Acompañar la creación de un texto es un privilegio, el ejercicio más sutil que pueda llevar a cabo alguien que enseña, y por eso, porque este libro lo hemos trabajado en el taller, estoy hoy con vosotros. Es un privilegio, digo, en particular en el caso de Carmen Vega, quien tenía, desde el principio, lo que yo creo que tiene que tener un buen escritor: la soberbia necesaria para sostener sus ideas y la modestia imprescindible para trabajar la forma. En el reparto de funciones de esta mesa, entre dos poetas, me toca hablar del libro considerándolo una colección de relatos, cuentos hiperbreves tal vez, ese género intermedio entre la poesía y la prosa. Así fue como fue concebido, aunque luego, en el momento de su edición, Cuadernos del Vigía eligió incluirlo en su colección de poesía. Así, pues, como prosista, defenderé mi punto de vista.
En La navaja de Buñuel, como en todo buen libro de cuentos, vemos un desarrollo claro de personajes, y no solamente de un "yo" poético: chatarreros, inmigrantes, amores perdidos o muertos, bandidos, un hombre hipopótamo, viajeros con pasaportes colgados del cuello, un niño que llora. Hay también espacios concretos bien delimitados, como en las buenas narraciones, y viajes, muchos viajes. La casa, la persistente casa de la que no se puede salir, o a la que no se puede volver: la casa, la casa, la casa. O esa tierra de nadie que existe entre dos países y que, por lo tanto, es mía, alguna iglesia, una tierra en la que florecen las gensileas, una estación de tren, maletas, maletas casi siempre vacías, un universo poblado por la presencia de esos pequeños seres que son los objetos, amigos u hostiles, por animales domésticos, animales sin prestigio, "un mundo en el que los sueños se han muerto, como las moscas en invierno".
Diría, para sumar más a mi favor, para defenderme prosaicamente con los artilugios de la prosa que, en este libro, como en toda narración intimista que se precie, existe un Yo poético reiterado o, podríamos decir los narradores, una sucesión de historias en primera persona que generan acciones, es decir, prosa. Es un yo que tanto escribe cartas como las recibe, que oye una canción, que ha ganado un concurso por comer de prisa semillas de girasol, que recuerda y recuerda, que intenta salir de algo que lo tiene atrapado, que es consciente del desorden, que busca una rutina que lo ayude a vivir, que, aunque ya no cree, todavía es capaz de rezar, que debe elegir entre el orden y la libertad, el yo omnipresente "cuyos ojos arden de mirarlo todo", que viaja por la carretera, que lee a Holderlin o a Eliot, a Dylan Thomas, que escucha la música de Steve Reich y Billy Hollydey, que ve cómo baila Fred Astaire. Y Buñuel, claro, Buñuel. Buñuel y la autora, Carmen Vega, que descubre, para esconderse, para que no la vean, una palabra evanescente como puede ser "pentimento", proveniente del mundo del arte, que recuerda, inesperadamente, los finos cuadros de Paul Delvaux.

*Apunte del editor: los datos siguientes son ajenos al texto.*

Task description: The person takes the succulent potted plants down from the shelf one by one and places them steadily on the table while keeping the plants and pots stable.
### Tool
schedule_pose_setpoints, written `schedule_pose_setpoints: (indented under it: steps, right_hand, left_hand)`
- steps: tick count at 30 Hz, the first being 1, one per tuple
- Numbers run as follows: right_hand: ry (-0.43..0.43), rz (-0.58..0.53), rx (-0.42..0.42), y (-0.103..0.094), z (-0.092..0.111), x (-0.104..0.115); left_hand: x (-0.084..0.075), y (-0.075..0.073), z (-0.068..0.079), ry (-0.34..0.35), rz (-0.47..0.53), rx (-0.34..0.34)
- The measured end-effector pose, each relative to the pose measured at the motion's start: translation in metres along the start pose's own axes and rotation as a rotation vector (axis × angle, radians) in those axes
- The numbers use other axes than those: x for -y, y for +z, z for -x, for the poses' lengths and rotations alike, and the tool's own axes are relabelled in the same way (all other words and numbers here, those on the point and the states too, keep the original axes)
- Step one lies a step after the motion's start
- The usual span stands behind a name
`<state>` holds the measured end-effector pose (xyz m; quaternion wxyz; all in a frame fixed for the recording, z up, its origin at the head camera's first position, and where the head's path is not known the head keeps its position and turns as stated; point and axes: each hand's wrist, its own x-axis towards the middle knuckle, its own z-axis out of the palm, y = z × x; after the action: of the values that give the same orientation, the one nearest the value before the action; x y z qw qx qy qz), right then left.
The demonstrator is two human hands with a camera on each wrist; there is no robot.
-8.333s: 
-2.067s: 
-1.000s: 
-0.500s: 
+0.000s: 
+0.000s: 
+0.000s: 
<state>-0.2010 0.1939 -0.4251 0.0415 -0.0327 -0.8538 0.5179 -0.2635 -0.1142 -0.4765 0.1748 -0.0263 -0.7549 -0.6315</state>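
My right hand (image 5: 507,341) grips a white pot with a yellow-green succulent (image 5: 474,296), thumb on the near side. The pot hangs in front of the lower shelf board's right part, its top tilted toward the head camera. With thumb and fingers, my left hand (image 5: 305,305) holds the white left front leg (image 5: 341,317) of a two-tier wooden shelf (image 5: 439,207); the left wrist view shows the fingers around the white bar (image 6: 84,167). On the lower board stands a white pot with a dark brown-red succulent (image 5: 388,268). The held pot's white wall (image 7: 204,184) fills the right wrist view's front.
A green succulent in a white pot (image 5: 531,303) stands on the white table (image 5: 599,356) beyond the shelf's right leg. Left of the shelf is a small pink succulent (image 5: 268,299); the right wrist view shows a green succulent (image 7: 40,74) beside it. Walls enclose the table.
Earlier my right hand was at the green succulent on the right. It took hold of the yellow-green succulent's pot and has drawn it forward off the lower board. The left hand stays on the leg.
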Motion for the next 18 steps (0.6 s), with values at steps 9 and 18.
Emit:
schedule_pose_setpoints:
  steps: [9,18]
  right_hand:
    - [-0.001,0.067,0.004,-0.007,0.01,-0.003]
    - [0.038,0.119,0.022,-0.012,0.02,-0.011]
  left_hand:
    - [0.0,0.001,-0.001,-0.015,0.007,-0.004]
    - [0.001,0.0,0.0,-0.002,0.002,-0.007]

Son textos fuertes, duros a veces, es cierto, pero son, creo yo, y ante todo, textos esperanzados, en los que queda un "todavía", una salida, o, lo que es mejor aún, ese sencillo placer de estar vivos. Y, sobre todas las historias, sobre todos los niveles del texto, el tiempo, ese tiempo informe, que se expande sin suturas,
Poesía o prosa, Uds. dirán. En todo caso, en los tiempos que corren, estas son categorías que no tienen demasiada importancia. Yo creo que es difícil contar, a la vez, como lo hace Carmen Vega, el miedo de vivir, la desazón de vivir, y el placer inagotable de estar vivos.
"Y, como un regalo de la providencia, he comprendido que quizá el paraíso del extranjero también es mío y que la cancela que me separa de los otros no es más que una frontera con celadores dormidos".
Pero Carmen no es amiga de solemnidades, y voy a terminar defendiendo mi tesis, o tal vez echándola por tierra, que da lo mismo en esta tarde lluviosa, rodeada de amigos:
Con un material como este, Kafka hubiera escrito "La metamorfosis/2", Dostoievsky, una versión de bolsillo, posiblemente abreviada, de los tres tomos que componen "Los demonios", algún músico anónimo habría escrito un blue, Joselito se habría desgañitado cantado "Una vez un ruiseñor" y Kusturika, con algo menos de coca, habría filmado una película intermedia entre "Undergrownd" y "La vida es un milagro".